Insights, por aplicação terapêutica: Prevalência crescente de câncer

O segmento de aplicação terapêutica inclui oncologia, doenças cardiovasculares, doenças do sistema nervoso central, doenças infecciosas, distúrbios imunológicos, distúrbios respiratórios e outros. Espera-se que o subsegmento oncológico tenha 29,3% da quota de mercado em 2024 impulsionada por um gasoduto de drogas de câncer crescente. Com a prevalência de câncer em ascensão, as empresas farmacêuticas estão dedicando grandes investimentos em R&D para desenvolver terapias oncológicas inovadoras. Além disso, a imunoterapia e a medicina personalizada estão abrindo novas oportunidades neste campo exigindo conhecimentos especializados. Os CROs surgiram como parceiros estratégicos para a indústria biofarmacêutica em oncologia com seus centros dedicados abrigando tecnologias de ponta e um conjunto de pesquisadores treinados de oncologia. Sua abordagem multidisciplinar ajuda a projetar e executar mais rapidamente ensaios clínicos. Além disso, suas redes globais ajudam a encontrar os melhores pacientes e sites adequados para estudos. Essas vantagens, combinadas com a crescente complexidade dos estudos de oncologia, tornaram os CROs um recurso inestimável, impulsionando as maiores receitas do segmento de oncologia.

Insights, tamanho de CROs: portfólio de serviços extensos

O tamanho de CROs segmento inclui tamanho pequeno (menos de 100 funcionários), tamanho médio (100-500 funcionários) e tamanho grande (mais de 500 funcionários). Espera-se que os grandes CROs (mais de 500 empregados) tenham 41,2% da quota de mercado em 2024. Grande Os CROs possuem extensos portfólios de serviços que cobrem todo o ciclo de vida do desenvolvimento de drogas, desde pré-clínico até pós-marketing.
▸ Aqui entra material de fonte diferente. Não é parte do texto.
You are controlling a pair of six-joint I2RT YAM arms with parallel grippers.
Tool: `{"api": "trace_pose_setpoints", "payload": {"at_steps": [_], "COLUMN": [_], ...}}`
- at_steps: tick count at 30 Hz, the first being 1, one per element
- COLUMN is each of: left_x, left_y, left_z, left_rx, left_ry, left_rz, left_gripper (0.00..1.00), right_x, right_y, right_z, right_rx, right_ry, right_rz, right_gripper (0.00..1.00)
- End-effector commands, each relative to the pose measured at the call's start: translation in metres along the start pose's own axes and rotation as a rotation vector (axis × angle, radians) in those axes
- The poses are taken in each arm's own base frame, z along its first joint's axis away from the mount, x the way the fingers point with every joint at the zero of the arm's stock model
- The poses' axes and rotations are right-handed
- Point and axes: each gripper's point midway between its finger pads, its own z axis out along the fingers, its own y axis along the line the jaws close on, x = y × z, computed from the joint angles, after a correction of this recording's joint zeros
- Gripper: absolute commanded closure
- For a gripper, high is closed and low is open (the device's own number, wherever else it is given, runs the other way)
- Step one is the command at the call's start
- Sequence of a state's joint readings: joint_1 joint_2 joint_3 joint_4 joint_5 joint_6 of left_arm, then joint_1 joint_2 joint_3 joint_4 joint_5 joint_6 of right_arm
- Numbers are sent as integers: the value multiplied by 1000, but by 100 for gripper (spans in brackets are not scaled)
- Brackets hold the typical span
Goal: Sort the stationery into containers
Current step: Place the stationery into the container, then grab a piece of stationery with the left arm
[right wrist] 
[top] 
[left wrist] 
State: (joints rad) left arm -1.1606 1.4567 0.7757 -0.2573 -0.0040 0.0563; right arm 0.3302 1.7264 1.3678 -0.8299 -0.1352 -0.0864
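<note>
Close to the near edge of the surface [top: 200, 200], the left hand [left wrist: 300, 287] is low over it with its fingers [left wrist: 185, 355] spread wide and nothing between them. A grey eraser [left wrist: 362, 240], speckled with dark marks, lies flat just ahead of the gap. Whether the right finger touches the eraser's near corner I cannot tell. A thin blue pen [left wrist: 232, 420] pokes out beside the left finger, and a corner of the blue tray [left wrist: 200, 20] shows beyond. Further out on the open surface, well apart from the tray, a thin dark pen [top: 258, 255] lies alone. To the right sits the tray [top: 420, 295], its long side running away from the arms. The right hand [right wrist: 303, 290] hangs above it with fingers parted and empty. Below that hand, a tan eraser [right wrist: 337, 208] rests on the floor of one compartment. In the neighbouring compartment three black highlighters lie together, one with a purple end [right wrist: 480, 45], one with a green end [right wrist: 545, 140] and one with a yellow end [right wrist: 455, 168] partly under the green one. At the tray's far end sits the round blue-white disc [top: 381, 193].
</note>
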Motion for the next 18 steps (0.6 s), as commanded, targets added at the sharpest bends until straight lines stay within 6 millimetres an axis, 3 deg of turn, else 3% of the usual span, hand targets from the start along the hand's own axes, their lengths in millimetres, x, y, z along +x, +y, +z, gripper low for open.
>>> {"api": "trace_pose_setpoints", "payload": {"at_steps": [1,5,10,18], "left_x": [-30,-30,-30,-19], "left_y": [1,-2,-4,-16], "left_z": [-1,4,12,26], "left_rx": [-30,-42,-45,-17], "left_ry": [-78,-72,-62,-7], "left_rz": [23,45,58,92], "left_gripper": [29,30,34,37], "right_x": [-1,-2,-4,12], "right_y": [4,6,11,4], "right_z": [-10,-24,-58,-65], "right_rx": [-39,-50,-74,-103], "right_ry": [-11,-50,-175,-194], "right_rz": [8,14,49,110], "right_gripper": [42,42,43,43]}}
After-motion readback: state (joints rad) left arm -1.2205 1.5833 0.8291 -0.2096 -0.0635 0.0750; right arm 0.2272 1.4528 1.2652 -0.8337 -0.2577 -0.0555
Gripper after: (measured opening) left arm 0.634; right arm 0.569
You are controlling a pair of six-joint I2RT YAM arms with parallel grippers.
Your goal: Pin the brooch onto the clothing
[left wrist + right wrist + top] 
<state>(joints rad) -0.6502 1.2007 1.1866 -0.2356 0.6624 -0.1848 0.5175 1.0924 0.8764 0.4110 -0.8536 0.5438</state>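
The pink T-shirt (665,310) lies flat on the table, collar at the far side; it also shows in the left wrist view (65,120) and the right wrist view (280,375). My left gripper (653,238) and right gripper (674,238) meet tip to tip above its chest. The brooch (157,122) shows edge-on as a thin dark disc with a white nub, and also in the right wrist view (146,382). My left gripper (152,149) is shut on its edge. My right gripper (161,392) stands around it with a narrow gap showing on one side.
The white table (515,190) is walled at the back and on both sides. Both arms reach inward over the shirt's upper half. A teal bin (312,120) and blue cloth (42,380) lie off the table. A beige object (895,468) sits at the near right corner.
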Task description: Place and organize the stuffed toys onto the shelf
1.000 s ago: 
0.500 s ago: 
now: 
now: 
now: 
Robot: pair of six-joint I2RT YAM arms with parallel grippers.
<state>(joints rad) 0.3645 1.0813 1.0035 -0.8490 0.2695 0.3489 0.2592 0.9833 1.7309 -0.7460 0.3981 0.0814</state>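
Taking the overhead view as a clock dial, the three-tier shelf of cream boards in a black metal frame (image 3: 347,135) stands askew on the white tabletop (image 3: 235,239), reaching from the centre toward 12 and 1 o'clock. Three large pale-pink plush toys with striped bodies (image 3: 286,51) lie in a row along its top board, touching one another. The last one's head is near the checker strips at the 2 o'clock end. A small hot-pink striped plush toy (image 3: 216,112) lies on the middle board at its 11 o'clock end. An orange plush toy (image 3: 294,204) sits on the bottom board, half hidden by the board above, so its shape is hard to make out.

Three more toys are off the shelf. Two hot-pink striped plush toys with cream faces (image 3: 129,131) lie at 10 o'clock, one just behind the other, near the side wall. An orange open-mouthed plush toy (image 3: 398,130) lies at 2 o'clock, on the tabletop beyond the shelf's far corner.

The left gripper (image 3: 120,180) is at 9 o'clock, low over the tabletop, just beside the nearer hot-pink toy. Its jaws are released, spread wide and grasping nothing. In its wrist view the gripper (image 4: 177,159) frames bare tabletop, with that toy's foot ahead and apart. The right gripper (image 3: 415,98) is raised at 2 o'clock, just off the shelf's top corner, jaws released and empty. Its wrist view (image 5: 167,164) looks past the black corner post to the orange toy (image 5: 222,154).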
Suas economias de escala permitem investimentos em infraestrutura avançada de laboratório, grandes equipes de especialistas e uma pegada de entrega global. Isso permite a gestão centralizada de projetos até mesmo os estudos multi-país mais complexos. Grande Os CROs também possuem sistemas de qualidade robustos e processos de conformidade regulamentar certificados pelas autoridades globais de saúde. Além disso, seu financeiro pode apoiar a inovação constante através de aquisições estratégicas e parcerias. Os clientes farmacêuticos, portanto, preferem grandes CROs confiáveis para lidar com seus programas mais de alto perfil globalmente. Além disso, grandes CROs dominaram o mercado através de crescimento orgânico e inorgânico ao longo das últimas décadas para cimentar suas posições de liderança.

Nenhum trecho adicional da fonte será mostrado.